Importing Data Into Splice Machine
Dive into importing and upserting data into Splice Machine. This guide covers the process as well as handling challenges like timestamps and special characters.
Join the DZone community and get the full member experience.
Join For FreeThis topic describes how to import data into your Splice Machine database using built-in procedures for importing and upserting data.
About Bulk Loading of Data Into Splice Machine
There are several ways of inserting data into your Splice Machine database. You can:
- Use an ETL tool that can connect with Splice Machine via ODBC or JDBC
- Insert data into existing tables using SQL statements such as Insert
Those methods work, but they do not leverage the parallel processing power of your cluster. Many of our customers need to import large amounts of data using a bulk load operation. For example, when moving data from an existing database into Splice Machine after initial installation, or for situations like when a financial trading firm wants to update the data for stock trading transactions in the past 24 hours.

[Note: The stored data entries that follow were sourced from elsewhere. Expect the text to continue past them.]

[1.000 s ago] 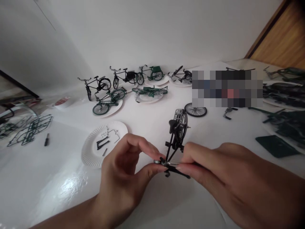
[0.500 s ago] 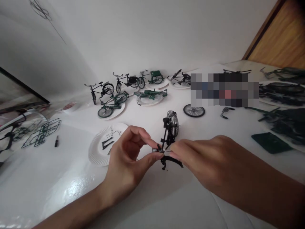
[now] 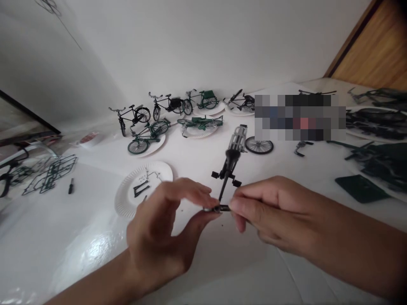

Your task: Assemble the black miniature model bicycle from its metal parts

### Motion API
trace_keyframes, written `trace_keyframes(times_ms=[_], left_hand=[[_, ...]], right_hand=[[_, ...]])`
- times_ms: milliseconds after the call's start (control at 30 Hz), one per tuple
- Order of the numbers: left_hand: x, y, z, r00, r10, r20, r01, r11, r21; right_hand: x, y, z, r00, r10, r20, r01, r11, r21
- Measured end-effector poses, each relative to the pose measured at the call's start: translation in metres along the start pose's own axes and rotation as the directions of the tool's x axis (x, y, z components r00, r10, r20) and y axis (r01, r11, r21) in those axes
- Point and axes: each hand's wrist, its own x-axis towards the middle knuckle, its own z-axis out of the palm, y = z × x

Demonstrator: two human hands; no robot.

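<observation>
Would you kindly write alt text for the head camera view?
Two hands, left hand and right hand, pinch a black model bicycle frame above a white table. Finished model bicycles stand behind, beside a paper plate of parts.

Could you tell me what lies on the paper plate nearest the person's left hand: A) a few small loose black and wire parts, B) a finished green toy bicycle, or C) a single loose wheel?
A: the paper plate beside the left hand holds only a few small black and wire parts; the loose wheel lies on the table farther right.
</observation>
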Motion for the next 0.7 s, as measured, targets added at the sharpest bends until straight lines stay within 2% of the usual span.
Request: trace_keyframes(times_ms=[67, 100, 200, 267, 400, 567, 633, 700], left_hand=[[0.006, 0.002, 0.000, 0.993, -0.112, -0.034, 0.110, 0.993, -0.046], [0.009, 0.003, -0.001, 0.983, -0.183, -0.033, 0.180, 0.981, -0.073], [0.015, 0.003, -0.002, 0.942, -0.336, 0.021, 0.336, 0.934, -0.118], [0.018, 0.004, -0.003, 0.920, -0.390, 0.039, 0.391, 0.911, -0.128], [0.019, 0.004, -0.004, 0.893, -0.447, 0.054, 0.450, 0.881, -0.148], [0.016, 0.003, -0.004, 0.904, -0.419, 0.083, 0.427, 0.894, -0.135], [0.015, 0.003, -0.003, 0.904, -0.419, 0.078, 0.426, 0.899, -0.105], [0.014, 0.003, -0.003, 0.904, -0.422, 0.067, 0.426, 0.902, -0.068]], right_hand=[[0.002, 0.001, 0.003, 0.988, -0.134, -0.071, 0.124, 0.983, -0.135], [0.003, 0.003, 0.005, 0.966, -0.236, -0.105, 0.206, 0.949, -0.239], [0.005, 0.010, 0.010, 0.837, -0.539, -0.096, 0.416, 0.740, -0.528], [0.005, 0.012, 0.010, 0.771, -0.635, -0.058, 0.459, 0.616, -0.640], [0.005, 0.011, 0.006, 0.749, -0.663, -0.002, 0.462, 0.525, -0.715], [0.005, 0.005, 0.000, 0.709, -0.701, 0.081, 0.524, 0.446, -0.725], [0.003, 0.006, 0.002, 0.726, -0.683, 0.085, 0.537, 0.485, -0.691], [0.002, 0.007, 0.006, 0.787, -0.615, 0.048, 0.500, 0.590, -0.635]])
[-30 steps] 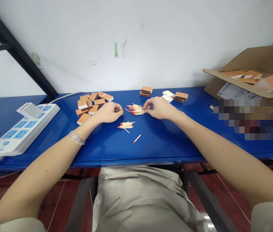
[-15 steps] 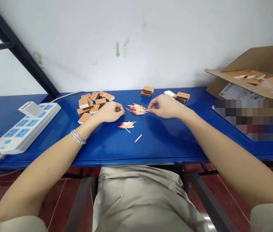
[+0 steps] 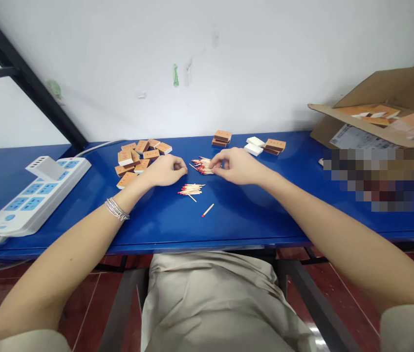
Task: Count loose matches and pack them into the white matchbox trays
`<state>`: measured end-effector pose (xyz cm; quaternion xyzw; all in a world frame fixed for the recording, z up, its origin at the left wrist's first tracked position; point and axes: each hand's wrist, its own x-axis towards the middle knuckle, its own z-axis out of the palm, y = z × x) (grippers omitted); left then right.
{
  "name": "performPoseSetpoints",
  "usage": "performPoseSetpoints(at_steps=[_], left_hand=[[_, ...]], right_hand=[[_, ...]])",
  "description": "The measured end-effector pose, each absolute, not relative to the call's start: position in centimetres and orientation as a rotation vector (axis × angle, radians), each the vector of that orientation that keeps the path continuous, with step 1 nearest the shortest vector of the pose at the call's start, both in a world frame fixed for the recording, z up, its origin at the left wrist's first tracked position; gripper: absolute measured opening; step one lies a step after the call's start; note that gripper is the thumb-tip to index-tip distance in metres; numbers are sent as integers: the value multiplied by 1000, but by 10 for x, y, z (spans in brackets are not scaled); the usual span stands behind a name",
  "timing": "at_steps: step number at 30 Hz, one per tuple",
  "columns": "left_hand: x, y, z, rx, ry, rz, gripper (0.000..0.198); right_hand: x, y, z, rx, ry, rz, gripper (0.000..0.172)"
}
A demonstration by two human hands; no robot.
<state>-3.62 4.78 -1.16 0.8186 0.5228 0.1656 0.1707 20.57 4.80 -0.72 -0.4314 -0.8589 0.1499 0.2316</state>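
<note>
A loose pile of red-tipped matches (image 3: 202,165) lies on the blue table (image 3: 250,215). My right hand (image 3: 234,166) rests beside it with curled fingers that touch the pile's right end. My left hand (image 3: 164,170) lies curled on the table left of the pile; what it holds, if anything, is hidden. A smaller bunch of matches (image 3: 191,189) sits nearer me, and a single match (image 3: 207,210) lies in front of it. A heap of orange matchboxes (image 3: 139,155) is just behind my left hand.
More matchboxes (image 3: 222,138) and white inner trays (image 3: 254,145) lie at the back. A white power strip (image 3: 34,191) with a charger sits on the left. An open cardboard box (image 3: 382,122) with matchboxes stands at the right. A white wall is behind.
My right hand has slid left onto the right end of the match pile. My left hand has stayed in place.
</note>
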Motion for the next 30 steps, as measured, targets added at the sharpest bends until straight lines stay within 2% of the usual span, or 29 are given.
performPoseSetpoints(at_steps=[4, 19, 30], left_hand=[[-36, 48, -12, 2320, 1499, 461, 22], [-35, 48, -11, 2309, 1517, 459, 21], [-34, 47, -11, 2302, 1513, 470, 21]], right_hand=[[224, 62, -2, -1362, -2352, 269, 21], [211, 69, -26, -1304, -2399, 303, 13], [219, 69, -13, -1363, -2331, 324, 18]])
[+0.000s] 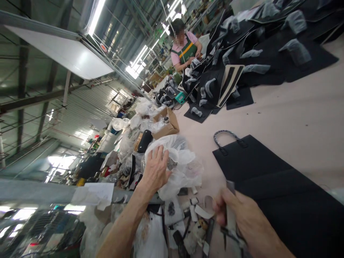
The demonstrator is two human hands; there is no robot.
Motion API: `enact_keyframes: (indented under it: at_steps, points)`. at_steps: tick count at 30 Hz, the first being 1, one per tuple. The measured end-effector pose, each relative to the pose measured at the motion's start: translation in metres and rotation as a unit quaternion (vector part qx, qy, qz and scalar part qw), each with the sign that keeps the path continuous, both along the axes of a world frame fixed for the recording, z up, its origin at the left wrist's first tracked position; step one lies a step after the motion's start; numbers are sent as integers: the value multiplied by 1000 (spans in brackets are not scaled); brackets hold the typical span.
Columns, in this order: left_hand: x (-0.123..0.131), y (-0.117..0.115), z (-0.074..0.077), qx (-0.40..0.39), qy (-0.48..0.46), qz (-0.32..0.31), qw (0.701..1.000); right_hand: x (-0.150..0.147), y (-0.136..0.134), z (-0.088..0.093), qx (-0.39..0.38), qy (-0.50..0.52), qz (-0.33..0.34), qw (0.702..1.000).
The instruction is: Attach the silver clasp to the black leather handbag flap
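Note:
My left hand [157, 170] reaches onto a clear plastic bag [185, 165]. Its fingers are stretched out over the bag, and something dark shows through the plastic beside the thumb. Lower right, my right hand [236, 211] is closed around a grey, flat-ended tool [230, 186]; the hand is blurred, and the tool's kind cannot be made out. Just beyond that hand lies a black bag panel [266, 168] with a looped handle [227, 133] at its far edge. The handle looks wrapped in plastic film.
Small tools and scraps [193, 211] lie between my hands. An open cardboard box [168, 125] and a black case [145, 141] stand past the plastic bag. Black panels with wrapped handles [212, 86] are heaped across the table [292, 118]. A person [185, 46] works at the far end.

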State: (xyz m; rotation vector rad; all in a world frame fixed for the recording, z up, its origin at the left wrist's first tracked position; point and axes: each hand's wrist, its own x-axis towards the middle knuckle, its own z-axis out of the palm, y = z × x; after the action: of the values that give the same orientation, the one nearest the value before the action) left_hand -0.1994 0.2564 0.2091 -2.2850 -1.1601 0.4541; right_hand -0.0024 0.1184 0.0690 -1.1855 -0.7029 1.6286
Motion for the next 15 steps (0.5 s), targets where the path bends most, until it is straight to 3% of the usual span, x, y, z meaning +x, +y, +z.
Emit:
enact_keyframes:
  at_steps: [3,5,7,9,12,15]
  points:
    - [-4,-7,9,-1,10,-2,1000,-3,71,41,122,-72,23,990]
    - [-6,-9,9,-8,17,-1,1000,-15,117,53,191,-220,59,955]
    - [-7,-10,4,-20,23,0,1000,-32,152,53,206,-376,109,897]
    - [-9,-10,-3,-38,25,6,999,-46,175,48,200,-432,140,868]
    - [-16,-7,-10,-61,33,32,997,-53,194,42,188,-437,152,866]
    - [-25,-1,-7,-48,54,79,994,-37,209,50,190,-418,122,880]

The Splice Machine SYSCS_UTIL.IMPORT_DATA and SYSCS_UTIL.UPSERT_DATA_FROM_FILE built-in system procedures allow you to perform bulk imports that utilize the parallel processing power of Hadoop’s scale-out architecture while distributing the data evenly into different region servers to prevent “hot spots.” We utilize a custom-built, asynchronous write pipeline, which is an extension to the native HBase pipeline, to accomplish this effort.
Our bulk import process provides a number of significant advantages in comparison to traditional Hadoop ETL processes:
- Includes error and consistency checking of incoming data allows for rejection of incorrect data sets; for example, primary key violations and invalid data such as a wrong data type.
- You can monitor progress using the Splice Machine Management Console.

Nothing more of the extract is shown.